-- WORK ITEM --
Starting with the line containing "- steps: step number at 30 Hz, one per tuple" and going on through the line containing "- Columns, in", return the lines of the data below exactly, and only those.

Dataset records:

---*---

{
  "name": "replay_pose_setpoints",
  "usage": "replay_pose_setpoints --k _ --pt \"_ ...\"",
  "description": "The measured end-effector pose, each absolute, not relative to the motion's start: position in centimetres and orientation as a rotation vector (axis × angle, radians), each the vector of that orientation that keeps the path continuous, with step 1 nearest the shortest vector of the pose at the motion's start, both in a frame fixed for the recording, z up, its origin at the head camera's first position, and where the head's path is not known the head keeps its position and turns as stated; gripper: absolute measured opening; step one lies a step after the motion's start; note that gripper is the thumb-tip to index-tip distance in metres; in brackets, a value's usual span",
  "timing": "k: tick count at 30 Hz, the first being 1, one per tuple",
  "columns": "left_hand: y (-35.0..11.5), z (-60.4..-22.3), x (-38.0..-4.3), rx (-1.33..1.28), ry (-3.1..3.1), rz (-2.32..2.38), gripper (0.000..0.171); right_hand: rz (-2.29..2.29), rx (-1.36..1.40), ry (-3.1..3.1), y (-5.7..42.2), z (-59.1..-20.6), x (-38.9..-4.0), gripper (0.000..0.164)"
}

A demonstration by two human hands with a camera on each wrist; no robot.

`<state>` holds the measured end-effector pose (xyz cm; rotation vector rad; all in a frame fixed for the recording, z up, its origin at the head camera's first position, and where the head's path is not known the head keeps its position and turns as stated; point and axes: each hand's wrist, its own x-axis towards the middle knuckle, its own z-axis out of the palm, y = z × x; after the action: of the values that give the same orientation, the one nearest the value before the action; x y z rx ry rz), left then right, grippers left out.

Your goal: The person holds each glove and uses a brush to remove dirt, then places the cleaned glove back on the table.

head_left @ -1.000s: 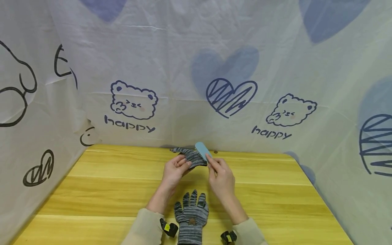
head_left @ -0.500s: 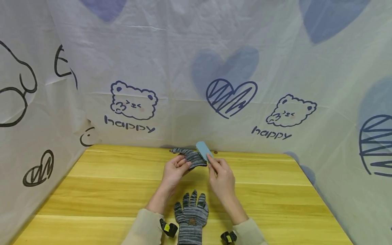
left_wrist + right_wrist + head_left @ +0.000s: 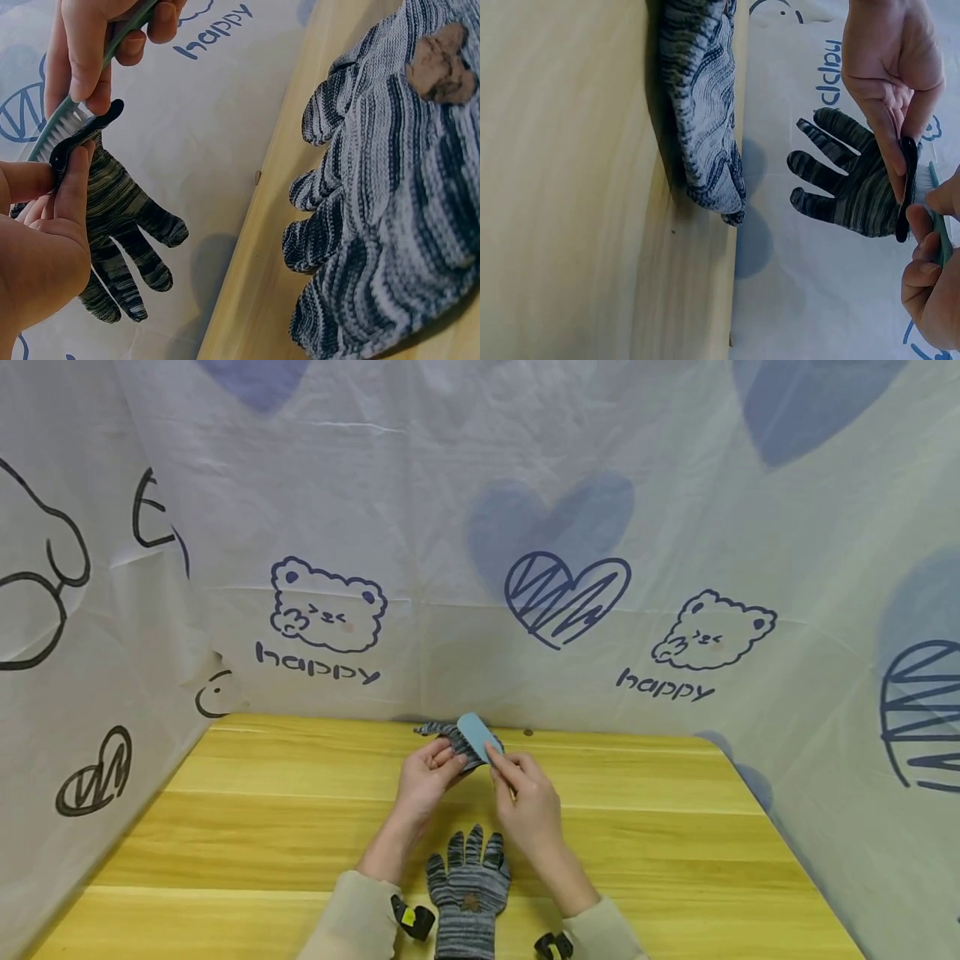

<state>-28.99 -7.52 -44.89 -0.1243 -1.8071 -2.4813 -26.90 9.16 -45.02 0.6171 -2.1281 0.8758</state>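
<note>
A grey-and-black striped knit glove (image 3: 437,728) is held up over the table's far part, its fingers hanging down in the left wrist view. My left hand (image 3: 423,782) pinches this glove near its dark-edged cuff. In my right hand (image 3: 531,802) is a light blue brush (image 3: 476,735), gripped with the index finger along its back. The brush's pale bristles (image 3: 64,129) face the glove and appear to touch it near the cuff. A matching second glove (image 3: 468,881) lies flat between my forearms, fingers pointing away, with a brown lump (image 3: 470,903) on it.
The wooden table (image 3: 300,827) ends at a hanging white cloth (image 3: 450,635) printed with hearts and bears. A small brown speck (image 3: 528,732) sits near the table's back edge. Black straps (image 3: 414,918) are on both wrists.
My right hand has moved the brush left across the held glove, from near its right end to its middle. The left hand and the lying glove have stayed in place.
</note>
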Motion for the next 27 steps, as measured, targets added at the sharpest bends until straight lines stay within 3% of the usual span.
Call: replay_pose_setpoints --k 18,27 --pt "-7.4 -45.0 -28.8 -0.173 -1.838 -2.449 0.043 0.856 0.473 -2.152 10.2 -45.3 -27.6 0.037" --pt "-7.4 -44.8 -28.7 -0.159 -1.888 -2.434 0.055 0.885 0.397 -2.185 10.6 -45.0 -27.6 0.038"
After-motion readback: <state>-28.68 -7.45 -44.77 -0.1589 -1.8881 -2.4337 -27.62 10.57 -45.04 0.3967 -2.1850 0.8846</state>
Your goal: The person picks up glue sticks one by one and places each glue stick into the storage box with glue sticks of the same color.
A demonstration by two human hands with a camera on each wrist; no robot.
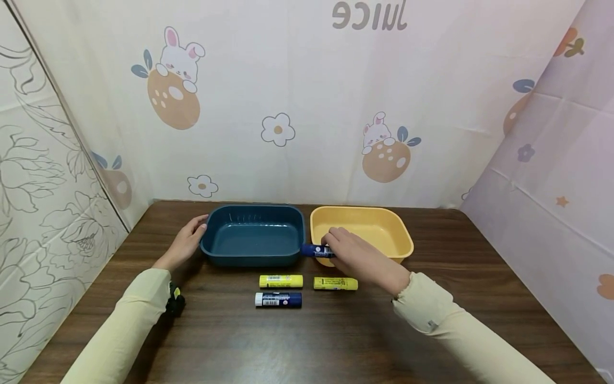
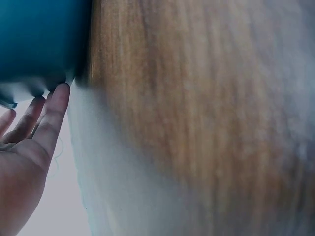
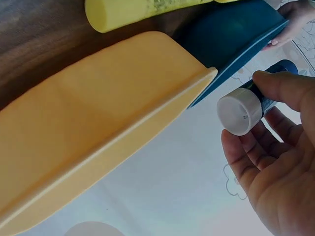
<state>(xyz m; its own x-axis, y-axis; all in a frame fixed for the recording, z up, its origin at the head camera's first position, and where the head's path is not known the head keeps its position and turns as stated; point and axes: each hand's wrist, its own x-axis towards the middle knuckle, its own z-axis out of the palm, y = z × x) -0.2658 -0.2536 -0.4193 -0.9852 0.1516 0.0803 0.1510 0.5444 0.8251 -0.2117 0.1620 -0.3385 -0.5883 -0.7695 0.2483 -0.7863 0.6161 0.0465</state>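
Observation:
Between thumb and fingers my right hand (image 1: 357, 255) pinches a dark blue glue stick (image 1: 316, 250), held above the near left rim of the yellow basin (image 1: 403, 234). Its white end (image 3: 239, 113) faces the camera in the right wrist view. My left hand (image 1: 186, 242) touches the left side of the dark teal basin (image 1: 251, 261); its fingers look mostly straight in the left wrist view (image 2: 34, 147). In front of the basins lie two yellow glue sticks, one on the left (image 1: 281, 281) and one on the right (image 1: 336, 284). Nearest me lies another dark blue glue stick (image 1: 278, 300) with a white end.
Both basins stand side by side at the back of the brown wooden table (image 1: 326, 341). Behind them hangs a printed curtain (image 1: 316, 96), with more patterned cloth at left and right. A small black object (image 1: 175, 301) shows by the left wrist.

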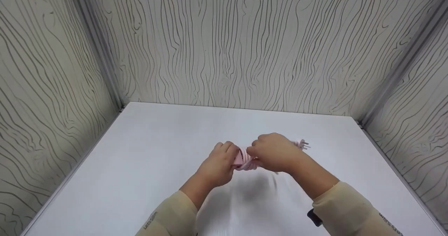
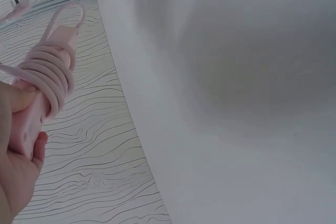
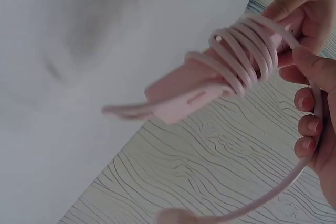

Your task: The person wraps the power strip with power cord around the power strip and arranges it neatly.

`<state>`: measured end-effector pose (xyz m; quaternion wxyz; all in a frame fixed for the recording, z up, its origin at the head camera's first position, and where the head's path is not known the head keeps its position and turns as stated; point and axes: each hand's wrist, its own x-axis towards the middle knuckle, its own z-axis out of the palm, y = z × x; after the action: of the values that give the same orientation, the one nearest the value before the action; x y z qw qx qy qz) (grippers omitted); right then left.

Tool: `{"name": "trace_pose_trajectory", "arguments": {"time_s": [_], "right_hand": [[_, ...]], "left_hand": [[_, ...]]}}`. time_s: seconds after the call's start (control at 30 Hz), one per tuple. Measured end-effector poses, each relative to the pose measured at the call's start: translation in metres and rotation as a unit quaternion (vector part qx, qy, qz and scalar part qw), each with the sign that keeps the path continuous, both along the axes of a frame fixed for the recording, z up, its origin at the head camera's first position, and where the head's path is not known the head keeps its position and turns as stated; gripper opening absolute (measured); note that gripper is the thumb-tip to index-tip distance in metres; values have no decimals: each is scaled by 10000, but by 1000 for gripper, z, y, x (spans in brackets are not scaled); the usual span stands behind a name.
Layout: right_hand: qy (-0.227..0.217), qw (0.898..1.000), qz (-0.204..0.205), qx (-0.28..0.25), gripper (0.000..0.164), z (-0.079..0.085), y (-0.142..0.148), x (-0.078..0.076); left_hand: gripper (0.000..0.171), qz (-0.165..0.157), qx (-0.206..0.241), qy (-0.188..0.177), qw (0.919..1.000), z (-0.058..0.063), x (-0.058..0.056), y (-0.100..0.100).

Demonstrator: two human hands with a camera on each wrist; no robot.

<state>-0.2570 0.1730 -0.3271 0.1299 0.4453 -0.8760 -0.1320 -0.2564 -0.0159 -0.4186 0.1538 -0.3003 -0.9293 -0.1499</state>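
A pink power strip [image 3: 181,90] is held above the white table, with its pink cord [image 3: 244,51] wound around the body in several turns. My left hand [image 1: 218,162] grips one end of the strip; in the left wrist view its thumb and a finger show around that end [image 2: 26,129]. My right hand [image 1: 276,152] holds the cord, which runs through its curled fingers [image 3: 310,124] in the right wrist view. The plug [image 1: 303,144] hangs from the loose cord beyond the right hand. A loop of cord [image 2: 79,11] sticks out past the strip's far end.
Beneath both hands lies the white table [image 1: 157,134]. Wood-grain panels [image 1: 224,47] stand behind it and at both sides, with grey corner posts [image 1: 96,43]. A small black object [image 1: 314,217] shows at the right sleeve.
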Motion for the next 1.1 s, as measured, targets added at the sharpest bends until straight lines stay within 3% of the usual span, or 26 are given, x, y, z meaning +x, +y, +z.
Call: {"name": "trace_pose_trajectory", "arguments": {"time_s": [0.2,0.37,0.5,0.7,0.83,0.97,1.1], "right_hand": [[-90,9995,-263,-158,14,20,15,-11],[-682,9967,-416,-169,19,32,18,-14],[-953,9936,-524,-294,21,34,21,-18],[-1452,9814,-1052,-682,23,26,35,-28],[-1931,9692,-1159,-999,31,19,45,-34],[-2399,9557,-1076,-1325,33,14,47,-35],[-2797,9409,-1070,-1585,32,9,46,-35]], "left_hand": [[33,-485,-375,-413,9973,-10,5,-4],[33,-901,-345,-177,9952,-11,5,-5],[31,-1186,-208,-156,9926,-10,6,-7],[31,-1417,227,-706,9871,-5,9,-12],[38,-1706,612,-1123,9770,-1,12,-14],[43,-2168,942,-1265,9634,2,17,-14],[43,-2409,1251,-1523,9503,6,20,-12]]}}
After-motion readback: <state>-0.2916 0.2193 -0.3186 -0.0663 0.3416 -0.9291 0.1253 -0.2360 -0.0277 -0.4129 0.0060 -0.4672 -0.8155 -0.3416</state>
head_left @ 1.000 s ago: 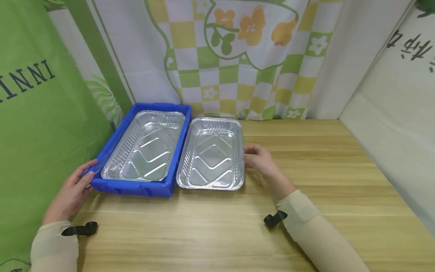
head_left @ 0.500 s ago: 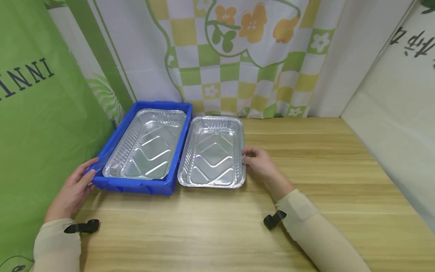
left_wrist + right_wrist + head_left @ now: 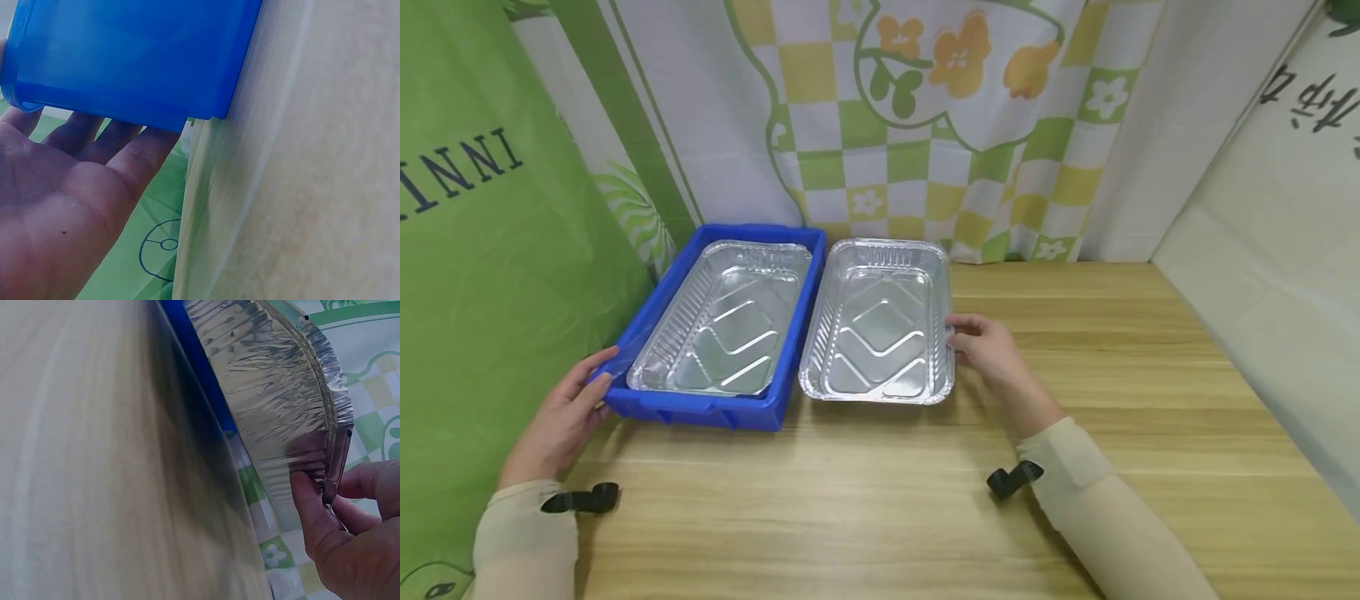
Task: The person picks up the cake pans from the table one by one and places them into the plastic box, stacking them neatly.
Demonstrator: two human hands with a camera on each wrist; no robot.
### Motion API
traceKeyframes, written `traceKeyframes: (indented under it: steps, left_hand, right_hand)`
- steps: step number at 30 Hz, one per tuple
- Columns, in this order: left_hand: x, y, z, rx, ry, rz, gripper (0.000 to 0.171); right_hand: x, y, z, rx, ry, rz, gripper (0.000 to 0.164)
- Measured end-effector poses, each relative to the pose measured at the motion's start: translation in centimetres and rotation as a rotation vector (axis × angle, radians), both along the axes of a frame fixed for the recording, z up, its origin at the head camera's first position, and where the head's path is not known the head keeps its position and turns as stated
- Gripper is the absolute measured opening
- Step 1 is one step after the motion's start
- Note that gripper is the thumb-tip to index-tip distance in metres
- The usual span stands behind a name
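Observation:
My left hand [image 3: 561,417] grips the near left corner of a blue plastic bin [image 3: 692,410]; in the left wrist view, its fingers [image 3: 140,156] lie against the bin's side. A rectangular aluminium foil pan [image 3: 737,333] lies in the bin. A second foil pan [image 3: 880,325] is just right of the bin, its right rim pinched by my right hand [image 3: 992,354]. In the right wrist view this pan [image 3: 269,394] is raised off the table and tilted, with the thumb and fingers on its rim.
The wooden table [image 3: 880,492] extends in front and to the right. A checked, flowered curtain [image 3: 910,183] hangs behind the pans, and a green cloth [image 3: 512,275] hangs close by on the left. A pale cloth wall [image 3: 1270,225] borders the right side.
The second foil pan has risen off the table and shifted slightly right and away from me, with my right hand holding it. My left hand and the blue bin have stayed put.

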State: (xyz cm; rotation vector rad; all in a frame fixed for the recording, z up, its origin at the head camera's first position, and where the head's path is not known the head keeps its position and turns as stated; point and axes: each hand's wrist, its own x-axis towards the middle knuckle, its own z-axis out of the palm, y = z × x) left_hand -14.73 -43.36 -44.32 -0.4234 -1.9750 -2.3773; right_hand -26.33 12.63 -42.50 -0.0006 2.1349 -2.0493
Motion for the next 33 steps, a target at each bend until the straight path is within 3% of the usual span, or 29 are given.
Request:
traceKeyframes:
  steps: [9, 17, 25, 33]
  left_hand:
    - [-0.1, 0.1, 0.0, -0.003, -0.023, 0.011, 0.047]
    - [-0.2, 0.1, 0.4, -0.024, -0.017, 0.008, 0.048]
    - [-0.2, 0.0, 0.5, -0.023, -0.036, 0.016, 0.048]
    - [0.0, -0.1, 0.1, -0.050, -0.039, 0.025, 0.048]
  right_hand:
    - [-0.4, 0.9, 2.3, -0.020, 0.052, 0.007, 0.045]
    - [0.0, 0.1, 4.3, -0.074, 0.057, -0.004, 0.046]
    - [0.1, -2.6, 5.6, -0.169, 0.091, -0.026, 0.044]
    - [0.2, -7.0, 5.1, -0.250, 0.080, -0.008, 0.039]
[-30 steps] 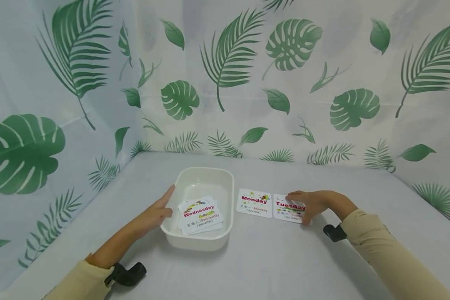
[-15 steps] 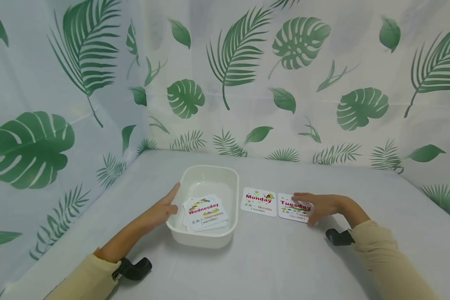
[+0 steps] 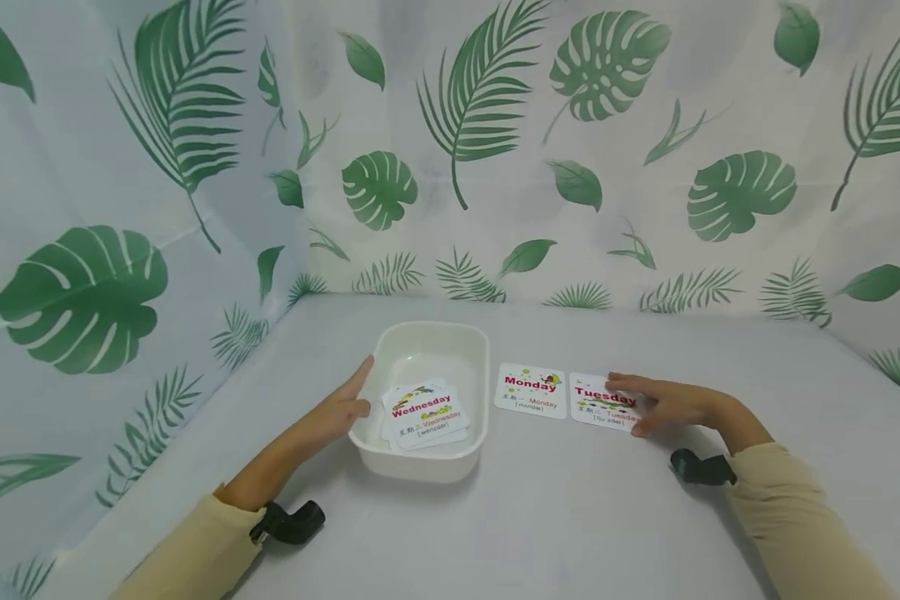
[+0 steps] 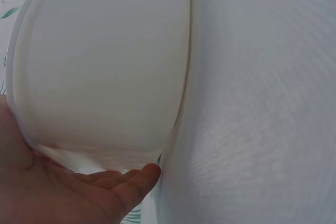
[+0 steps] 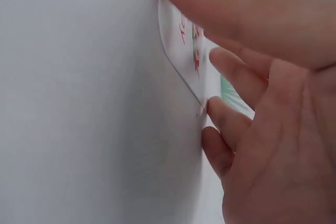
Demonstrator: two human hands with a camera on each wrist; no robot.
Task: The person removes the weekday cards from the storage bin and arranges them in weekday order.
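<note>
My left hand (image 3: 339, 414) holds the left side of a white plastic tub (image 3: 433, 468), its thumb at the rim and its index finger straight along the wall. In the left wrist view, the fingers (image 4: 134, 187) lie against the tub's outer wall. Inside the tub lies a small stack of cards, a "Wednesday" card (image 3: 425, 414) on top. To the tub's right, a "Monday" card (image 3: 531, 392) and a "Tuesday" card (image 3: 598, 402) lie side by side. My right hand (image 3: 675, 406) touches the Tuesday card's right part, fingertips at its top edge, thumb near its lower right corner.
A pale grey cloth (image 3: 570, 508) covers the table. White sheets with green leaf prints (image 3: 378, 190) stand as walls behind and to the left. Each wrist carries a black camera mount (image 3: 294, 522) close above the table.
The view has shifted, so tub, cards and hands sit farther right. My right hand has slid slightly right over the Tuesday card, uncovering more of it. The left hand stays on the tub.
</note>
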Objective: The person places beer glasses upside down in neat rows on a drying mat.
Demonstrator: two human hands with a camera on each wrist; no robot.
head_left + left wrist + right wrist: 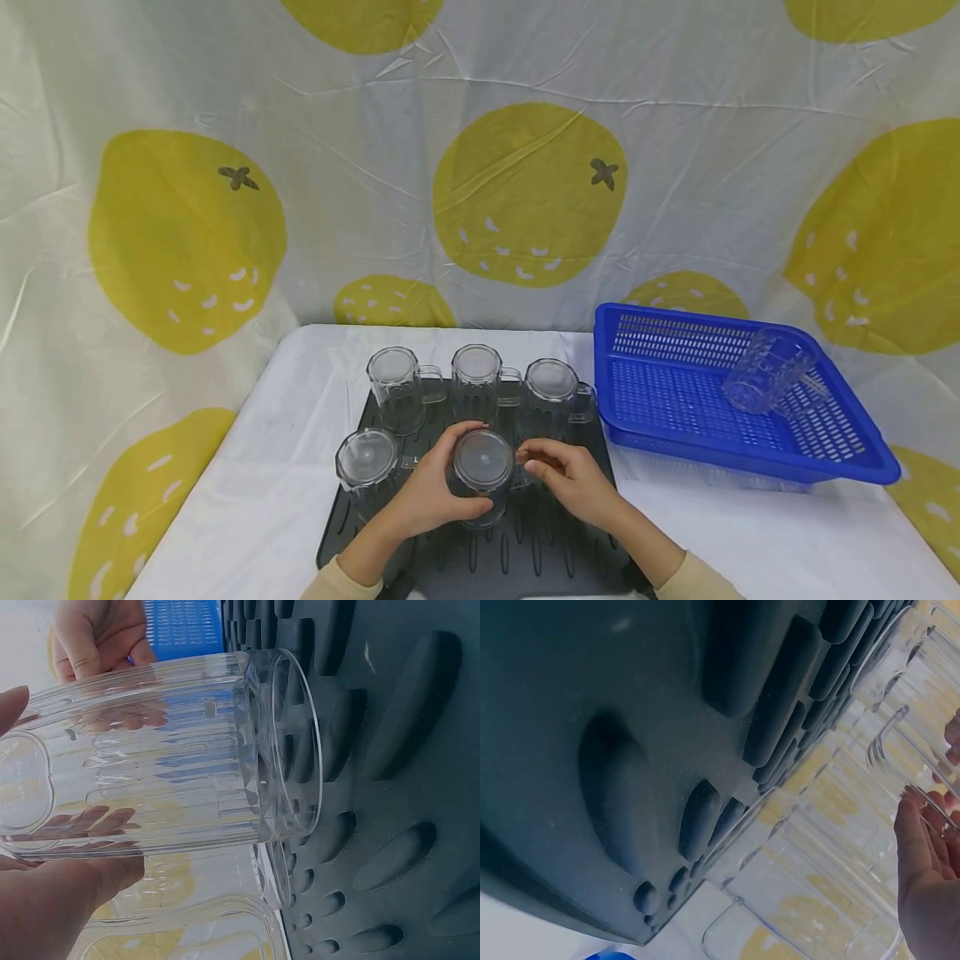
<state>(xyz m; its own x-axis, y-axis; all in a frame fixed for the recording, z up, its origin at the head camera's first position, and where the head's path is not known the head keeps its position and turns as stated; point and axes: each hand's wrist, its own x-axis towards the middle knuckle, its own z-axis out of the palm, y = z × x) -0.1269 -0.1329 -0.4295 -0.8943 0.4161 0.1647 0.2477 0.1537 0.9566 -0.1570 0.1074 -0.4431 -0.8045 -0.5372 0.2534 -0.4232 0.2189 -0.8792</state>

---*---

-- YOUR RESPONSE --
- steps: step number at 30 Hz, one per tuple
- Columns, in this order: left_hand: x, y, z, rx, ry, rz, gripper (0.000 to 0.171); right_hand: x, y, z, rx, ry, rz, gripper (0.000 to 0.164)

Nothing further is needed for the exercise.